Cohen’s message read: “We are in the midst of an ongoing national police mission, one that is important and complicated. As the police force of a democratic, law-abiding state, we are obligated to preserve the delicate balance between allowing legitimate protests and cracking down on those who break the law. As professionals, we are obligated to restraint and containment.”

The acting police chief discussed protesters’ violence against police officers on Tuesday, saying, “There is the law and there is a way to protest. Along with the rights of the demonstrators, there is an obligation to uphold the rights of the public and the citizens. There is no place for attacks on representatives of the government, on institutions or against property, and there is certainly no place for unchecked rampaging.

“In the past two days … you, the police, have conducted yourselves admirably, with determination, professionalism and bravery. Some of you were even wounded during violent protests and continued to function alongside your comrades.”

Cohen said that some of the demonstrators “exploited our willingness to allow legitimate protests, and were very violent with police and civilians as they rioted and blocked roads. We will not allow riots, roadblocks or violence. We will continue to be careful about proportionality and in differentiating between those who want to protest, as is their legal right in a democratic state, and those who incite to and perpetrate violence.”

Cohen warned police that the protests were not over, and they would face “additional challenges.” He said he trusted the police force to continue acting professionally and sent his wishes for a speedy recovery to the wounded.

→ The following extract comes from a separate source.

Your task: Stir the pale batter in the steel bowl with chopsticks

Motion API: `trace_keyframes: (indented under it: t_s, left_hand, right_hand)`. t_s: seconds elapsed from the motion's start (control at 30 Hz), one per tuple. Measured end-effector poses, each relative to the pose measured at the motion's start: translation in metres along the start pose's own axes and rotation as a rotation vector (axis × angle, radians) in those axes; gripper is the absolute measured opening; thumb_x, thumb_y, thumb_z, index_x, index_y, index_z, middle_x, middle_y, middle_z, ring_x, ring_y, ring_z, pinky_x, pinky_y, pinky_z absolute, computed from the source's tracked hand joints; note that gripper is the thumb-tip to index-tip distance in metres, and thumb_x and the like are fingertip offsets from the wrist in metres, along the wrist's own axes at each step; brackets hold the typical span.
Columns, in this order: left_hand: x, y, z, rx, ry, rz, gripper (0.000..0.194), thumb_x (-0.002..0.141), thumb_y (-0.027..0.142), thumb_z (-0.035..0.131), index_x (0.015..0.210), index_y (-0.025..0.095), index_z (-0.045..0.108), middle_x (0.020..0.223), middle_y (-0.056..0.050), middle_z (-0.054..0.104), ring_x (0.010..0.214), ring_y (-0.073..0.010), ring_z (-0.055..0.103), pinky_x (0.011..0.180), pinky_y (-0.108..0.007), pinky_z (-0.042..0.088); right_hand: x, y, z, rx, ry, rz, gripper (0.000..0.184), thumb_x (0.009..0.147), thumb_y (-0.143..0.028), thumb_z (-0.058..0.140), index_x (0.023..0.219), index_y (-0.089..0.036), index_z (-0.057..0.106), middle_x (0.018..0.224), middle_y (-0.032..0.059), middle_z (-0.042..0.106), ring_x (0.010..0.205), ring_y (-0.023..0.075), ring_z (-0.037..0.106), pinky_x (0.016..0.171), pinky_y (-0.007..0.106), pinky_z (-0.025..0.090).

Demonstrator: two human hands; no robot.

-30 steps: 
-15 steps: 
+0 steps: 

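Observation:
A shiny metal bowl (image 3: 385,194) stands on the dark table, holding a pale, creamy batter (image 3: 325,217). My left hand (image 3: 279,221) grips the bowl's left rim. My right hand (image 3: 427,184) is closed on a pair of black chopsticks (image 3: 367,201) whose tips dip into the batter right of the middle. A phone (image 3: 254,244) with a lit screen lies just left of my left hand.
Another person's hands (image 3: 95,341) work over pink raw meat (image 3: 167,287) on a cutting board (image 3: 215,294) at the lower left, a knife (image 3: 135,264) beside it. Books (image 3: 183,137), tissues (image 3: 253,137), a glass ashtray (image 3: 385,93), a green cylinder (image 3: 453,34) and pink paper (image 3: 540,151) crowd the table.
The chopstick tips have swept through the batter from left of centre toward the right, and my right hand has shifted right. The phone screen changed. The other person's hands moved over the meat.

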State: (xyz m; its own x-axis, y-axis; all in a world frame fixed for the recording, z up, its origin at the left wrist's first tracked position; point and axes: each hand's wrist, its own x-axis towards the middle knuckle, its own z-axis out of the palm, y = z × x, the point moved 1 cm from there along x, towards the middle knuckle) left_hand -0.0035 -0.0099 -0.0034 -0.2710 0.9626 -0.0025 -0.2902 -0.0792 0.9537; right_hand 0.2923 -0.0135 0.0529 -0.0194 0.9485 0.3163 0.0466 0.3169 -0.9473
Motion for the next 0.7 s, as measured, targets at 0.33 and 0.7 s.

Earlier on Wednesday, the father of Solomon Tekah, a young Ethiopian-Israeli man who was fatally shot by a police officer in Kiryat Haim on Sunday, sparking the current protests, called on activists to avoid violence.

“I want to thank the Israeli people for their support of us,” said David Tekah. “I’m asking the demonstrators not to use violence, and I am calling on the police to behave with restraint and tolerance. I can’t have my son back, but we want there to be a fair trial and a just legal system. Let my son be the last, and let no more children be killed.”

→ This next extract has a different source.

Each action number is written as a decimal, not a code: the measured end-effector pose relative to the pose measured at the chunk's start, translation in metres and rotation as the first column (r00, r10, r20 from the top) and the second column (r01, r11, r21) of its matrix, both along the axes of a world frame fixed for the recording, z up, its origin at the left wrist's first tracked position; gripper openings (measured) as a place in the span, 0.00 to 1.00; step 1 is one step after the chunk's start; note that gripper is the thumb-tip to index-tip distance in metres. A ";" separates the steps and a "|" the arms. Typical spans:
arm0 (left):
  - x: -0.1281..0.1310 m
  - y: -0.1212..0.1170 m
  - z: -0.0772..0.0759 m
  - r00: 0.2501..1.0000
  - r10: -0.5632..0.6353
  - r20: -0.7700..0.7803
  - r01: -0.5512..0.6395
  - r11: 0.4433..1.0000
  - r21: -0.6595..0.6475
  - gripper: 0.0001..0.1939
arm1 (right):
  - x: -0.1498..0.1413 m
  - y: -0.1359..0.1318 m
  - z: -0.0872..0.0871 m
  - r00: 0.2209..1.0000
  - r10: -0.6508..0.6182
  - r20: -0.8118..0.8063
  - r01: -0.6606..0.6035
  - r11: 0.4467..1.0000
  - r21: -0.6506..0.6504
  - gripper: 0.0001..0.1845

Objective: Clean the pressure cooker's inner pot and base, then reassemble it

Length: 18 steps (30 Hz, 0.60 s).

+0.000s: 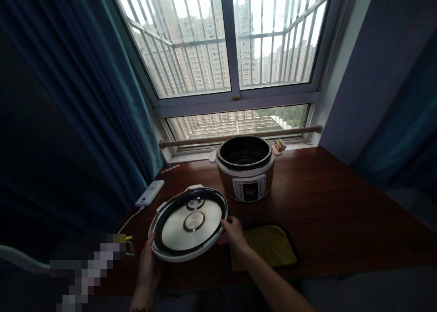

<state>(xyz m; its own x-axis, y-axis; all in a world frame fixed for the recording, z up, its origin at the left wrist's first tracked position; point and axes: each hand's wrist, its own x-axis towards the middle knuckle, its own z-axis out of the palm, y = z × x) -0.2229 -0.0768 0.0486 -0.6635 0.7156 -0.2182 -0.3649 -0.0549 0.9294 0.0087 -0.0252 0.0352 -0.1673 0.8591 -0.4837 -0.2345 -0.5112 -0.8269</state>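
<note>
A round pressure cooker lid [174, 235] is held with its metal inner side facing up and a dark sealing ring around it. My left hand [147, 262] grips the lid's left rim, fingers partly hidden beneath it. On the right rim my right hand [234, 234] is closed, thumb on top. Behind and to the right stands the electric pressure cooker [227, 180], uncovered, its dark inner pot [244, 152] showing and a control panel in front. A yellow cloth [268, 246] with a dark border lies under my right forearm.
The wooden table [327, 203] reaches to the window. A white power bank [149, 193] with a cable lies at the left edge. A small light-brown object [280, 145] sits by the cooker's right handle. Blue curtains [112, 121] hang at the left, and a rail [194, 142] crosses the window.
</note>
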 end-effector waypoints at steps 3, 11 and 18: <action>0.001 0.006 0.001 0.997 -0.036 0.074 0.037 0.999 -0.012 0.13 | 0.002 -0.003 -0.001 0.999 0.030 -0.020 -0.031 0.999 -0.033 0.17; 0.000 0.008 0.003 0.993 -0.047 0.106 0.039 0.996 0.076 0.15 | 0.001 -0.016 0.000 0.980 0.158 -0.122 -0.162 0.987 -0.023 0.26; -0.001 0.006 -0.003 0.984 -0.042 0.170 0.034 0.998 0.052 0.20 | 0.007 -0.018 0.000 0.983 0.175 -0.046 -0.172 0.983 0.067 0.31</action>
<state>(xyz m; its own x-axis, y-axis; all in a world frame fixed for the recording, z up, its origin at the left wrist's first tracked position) -0.2244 -0.0706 0.0458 -0.5915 0.7523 -0.2902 -0.5212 -0.0821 0.8495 0.0152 -0.0437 0.0351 -0.3396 0.8433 -0.4165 -0.1895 -0.4951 -0.8479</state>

Meanwhile, Nitzan Horowitz, chairman of the far-left Meretz Party, said on Wednesday in a Facebook post that Tuesday’s protests were “mild compared to what happened,” referring to police violence against the Ethiopian community.

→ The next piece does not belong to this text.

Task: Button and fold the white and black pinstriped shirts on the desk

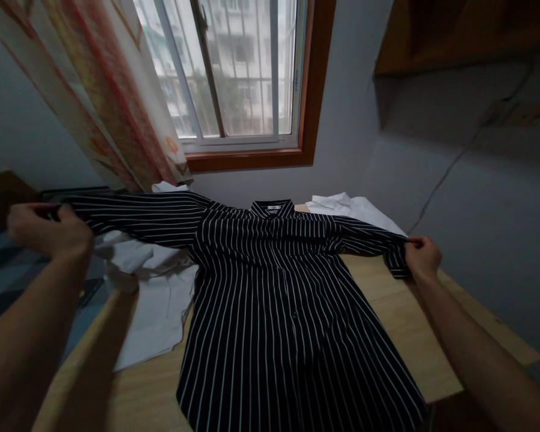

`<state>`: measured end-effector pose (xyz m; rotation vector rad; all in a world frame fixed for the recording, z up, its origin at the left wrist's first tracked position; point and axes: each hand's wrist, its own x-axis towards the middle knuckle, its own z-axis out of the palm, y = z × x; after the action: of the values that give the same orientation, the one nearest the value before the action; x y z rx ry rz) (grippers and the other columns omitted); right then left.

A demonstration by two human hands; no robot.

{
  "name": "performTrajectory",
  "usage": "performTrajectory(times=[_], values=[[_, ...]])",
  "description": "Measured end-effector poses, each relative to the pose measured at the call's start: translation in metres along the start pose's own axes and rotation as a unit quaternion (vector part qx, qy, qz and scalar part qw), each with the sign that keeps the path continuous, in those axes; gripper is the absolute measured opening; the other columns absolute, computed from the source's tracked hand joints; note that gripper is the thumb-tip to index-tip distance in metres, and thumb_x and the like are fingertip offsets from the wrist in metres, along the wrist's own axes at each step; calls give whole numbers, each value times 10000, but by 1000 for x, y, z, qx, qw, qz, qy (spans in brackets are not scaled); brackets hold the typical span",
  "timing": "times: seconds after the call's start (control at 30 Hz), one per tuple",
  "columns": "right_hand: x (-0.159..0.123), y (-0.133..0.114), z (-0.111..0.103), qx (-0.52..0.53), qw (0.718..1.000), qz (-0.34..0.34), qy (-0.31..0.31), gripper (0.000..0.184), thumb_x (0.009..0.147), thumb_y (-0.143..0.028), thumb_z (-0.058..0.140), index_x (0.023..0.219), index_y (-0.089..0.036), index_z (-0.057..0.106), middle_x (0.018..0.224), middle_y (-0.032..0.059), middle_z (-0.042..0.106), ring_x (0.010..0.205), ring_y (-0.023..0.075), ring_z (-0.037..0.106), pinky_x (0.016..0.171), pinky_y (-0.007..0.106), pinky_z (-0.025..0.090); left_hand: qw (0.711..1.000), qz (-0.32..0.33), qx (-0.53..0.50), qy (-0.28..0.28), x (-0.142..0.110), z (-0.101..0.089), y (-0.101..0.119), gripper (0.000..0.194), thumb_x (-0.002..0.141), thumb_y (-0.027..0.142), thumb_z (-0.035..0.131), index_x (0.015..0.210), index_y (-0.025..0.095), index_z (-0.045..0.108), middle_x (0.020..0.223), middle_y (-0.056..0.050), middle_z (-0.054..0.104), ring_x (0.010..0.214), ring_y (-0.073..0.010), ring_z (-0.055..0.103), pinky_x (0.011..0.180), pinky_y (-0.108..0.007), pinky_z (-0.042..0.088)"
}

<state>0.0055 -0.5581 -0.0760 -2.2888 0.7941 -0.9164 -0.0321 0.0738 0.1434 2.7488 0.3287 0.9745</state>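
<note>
A black shirt with white stripes (270, 300) lies front up on the wooden table, its collar toward the window and its hem toward me. At the far left, my left hand (51, 231) is closed on the end of one sleeve, which is pulled out straight and raised off the table. On the other side my right hand (423, 255) pinches the other sleeve near its cuff, and the cuff end hangs below the fingers. Both sleeves are stretched out sideways from the shoulders.
White cloth (157, 312) lies on the table under the left sleeve. More white cloth (355, 210) is at the back right. The wooden table (387, 300) stands below a window (238, 72) with a patterned curtain (108, 90). A cable (447, 168) runs down the right wall.
</note>
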Motion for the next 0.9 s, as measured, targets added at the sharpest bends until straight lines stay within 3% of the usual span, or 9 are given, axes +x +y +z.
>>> performTrajectory(times=[0.13,0.23,0.3,0.37,0.43,0.53,0.63,0.77,0.9], values=[[0,6,-4,-98,987,-63,-112,221,693,-258,591,867,-161,687,835,103,670,819,269,617,778,374,460,995,-93,9,41,-11,26,-31,448,748,460,537,1116,211,594,1080,-53,649,1138,-352,414,947,-541,313],[-2,-9,2,-87,979,-141,-122,343,723,-277,586,1021,-137,681,1032,141,669,1013,287,597,922,390,429,985,-151,33,78,-8,50,-54,466,796,428,494,1194,195,558,1303,-92,564,1234,-390,372,964,-605,300],[-4,-27,9,-51,979,-160,-115,451,783,-341,563,1162,-106,629,1178,168,630,1125,291,558,994,397,397,990,-93,41,99,-7,61,-54,489,851,427,458,1269,179,516,1432,-105,457,1310,-372,337,1018,-595,277],[-5,-49,19,-29,976,-170,-135,597,826,-450,553,1293,-79,545,1303,193,565,1210,306,513,1033,411,374,994,30,33,96,-13,70,-37,522,896,444,433,1330,160,477,1490,-109,387,1372,-333,291,1083,-541,238],[-6,-70,30,-34,968,-184,-168,756,826,-553,561,1397,-71,442,1394,211,490,1271,331,465,1055,439,355,987,150,24,51,-25,78,-9,534,926,456,404,1357,150,469,1518,-118,352,1420,-312,227,1129,-505,177],[-10,-94,45,-83,956,-179,-215,890,796,-621,591,1469,-94,343,1423,233,453,1273,381,453,1028,513,363,949,306,9,-74,-53,98,35,522,939,461,395,1388,201,462,1555,-103,311,1463,-288,159,1164,-498,81],[-14,-107,53,-149,949,-150,-235,793,799,-542,630,1429,-112,417,1331,236,538,1188,387,524,950,523,413,886,406,-15,-223,-81,125,61,567,933,507,412,1438,250,412,1576,-71,273,1472,-279,143,1173,-503,49],[-18,-121,50,-175,939,-152,-255,294,853,-280,554,1067,-158,714,1094,158,687,1033,290,624,872,385,453,834,355,-38,-420,-105,151,75,671,931,606,319,1478,219,353,1542,-117,326,1443,-292,245,1151,-504,172],[-37,-143,32,-75,939,-193,-275,247,836,-216,521,905,-170,754,935,103,730,887,235,652,791,315,449,846,229,-143,-459,-112,156,95,771,894,660,346,1449,128,397,1515,-178,355,1407,-307,325,1136,-463,240]])
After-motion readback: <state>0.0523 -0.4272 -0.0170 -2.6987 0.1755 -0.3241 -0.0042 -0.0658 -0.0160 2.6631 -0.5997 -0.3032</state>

“Everyone should support these protests because it’s not only for the Ethiopian community; it’s a fight for our freedom to live in this country without fear,” wrote Horowitz.

“This protest could not be more justified. But there are already those who are calling it ‘wild and dangerous.‘ They do the same for every protest, by the way. Always. Because they simply can’t stand protests and want everyone to keep their heads down,” he continued.

Horowitz said that the people who were “wild and dangerous” were the “police who fired without reason, who beat civilians.”

This article first appeared in Israel Hayom.